> **Task requirements**: Filter these entries so that only lines with the word "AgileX" remain.

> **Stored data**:
*** Begin section ***

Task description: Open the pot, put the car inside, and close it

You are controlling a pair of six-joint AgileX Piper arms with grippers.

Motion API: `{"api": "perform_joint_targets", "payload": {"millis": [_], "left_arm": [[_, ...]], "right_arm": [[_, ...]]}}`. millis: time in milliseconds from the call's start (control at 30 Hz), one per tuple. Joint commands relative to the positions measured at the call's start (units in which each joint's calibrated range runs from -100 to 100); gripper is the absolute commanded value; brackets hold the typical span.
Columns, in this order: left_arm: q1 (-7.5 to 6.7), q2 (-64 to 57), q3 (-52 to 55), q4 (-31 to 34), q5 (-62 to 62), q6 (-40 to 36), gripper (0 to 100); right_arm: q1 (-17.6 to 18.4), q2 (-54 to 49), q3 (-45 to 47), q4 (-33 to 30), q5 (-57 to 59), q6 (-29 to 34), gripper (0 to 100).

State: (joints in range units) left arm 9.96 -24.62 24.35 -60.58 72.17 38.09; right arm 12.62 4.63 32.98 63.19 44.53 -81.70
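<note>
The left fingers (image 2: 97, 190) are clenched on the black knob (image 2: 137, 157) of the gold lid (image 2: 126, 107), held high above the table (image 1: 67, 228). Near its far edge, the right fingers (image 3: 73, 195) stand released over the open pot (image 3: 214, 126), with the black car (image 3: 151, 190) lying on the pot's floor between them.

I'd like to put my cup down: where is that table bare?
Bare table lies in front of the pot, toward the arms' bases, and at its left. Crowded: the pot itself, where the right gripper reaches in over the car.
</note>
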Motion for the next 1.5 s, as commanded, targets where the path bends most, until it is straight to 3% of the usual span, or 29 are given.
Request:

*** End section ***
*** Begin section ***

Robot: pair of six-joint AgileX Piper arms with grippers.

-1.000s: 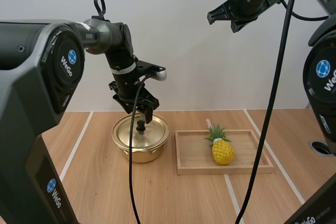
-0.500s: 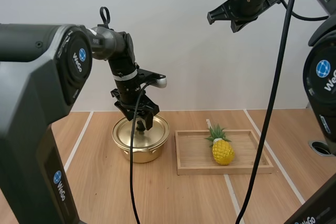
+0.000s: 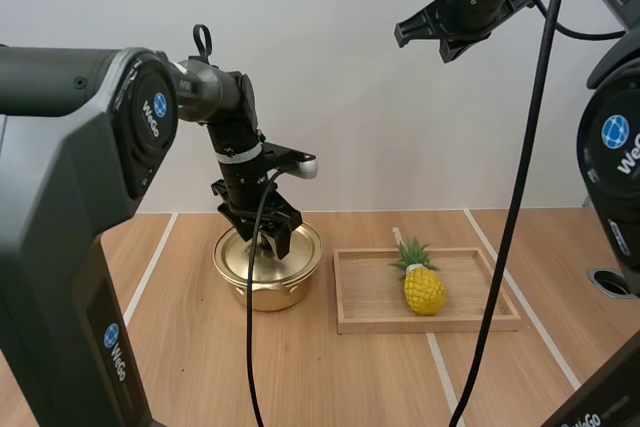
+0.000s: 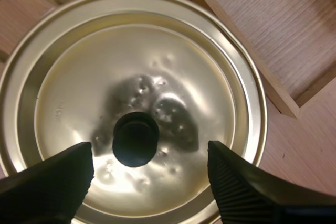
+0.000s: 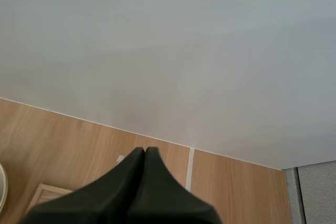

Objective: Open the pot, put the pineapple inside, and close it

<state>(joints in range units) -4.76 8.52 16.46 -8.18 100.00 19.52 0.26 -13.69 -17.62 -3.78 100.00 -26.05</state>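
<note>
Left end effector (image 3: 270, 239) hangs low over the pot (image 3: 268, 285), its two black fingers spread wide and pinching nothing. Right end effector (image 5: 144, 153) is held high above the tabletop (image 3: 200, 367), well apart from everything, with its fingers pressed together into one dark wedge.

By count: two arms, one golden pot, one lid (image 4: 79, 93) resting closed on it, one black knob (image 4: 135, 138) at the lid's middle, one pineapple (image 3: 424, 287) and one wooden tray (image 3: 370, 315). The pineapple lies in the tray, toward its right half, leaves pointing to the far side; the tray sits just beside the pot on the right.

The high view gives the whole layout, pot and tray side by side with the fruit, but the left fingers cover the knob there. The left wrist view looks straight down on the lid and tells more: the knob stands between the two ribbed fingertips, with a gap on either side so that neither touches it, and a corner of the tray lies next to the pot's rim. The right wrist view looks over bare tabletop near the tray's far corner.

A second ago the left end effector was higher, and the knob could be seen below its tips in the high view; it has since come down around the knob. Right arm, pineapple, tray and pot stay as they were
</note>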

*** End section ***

> **Output**:
You are controlling a pair of six-joint AgileX Piper arms with grippers.
Robot: pair of six-joint AgileX Piper arms with grippers.

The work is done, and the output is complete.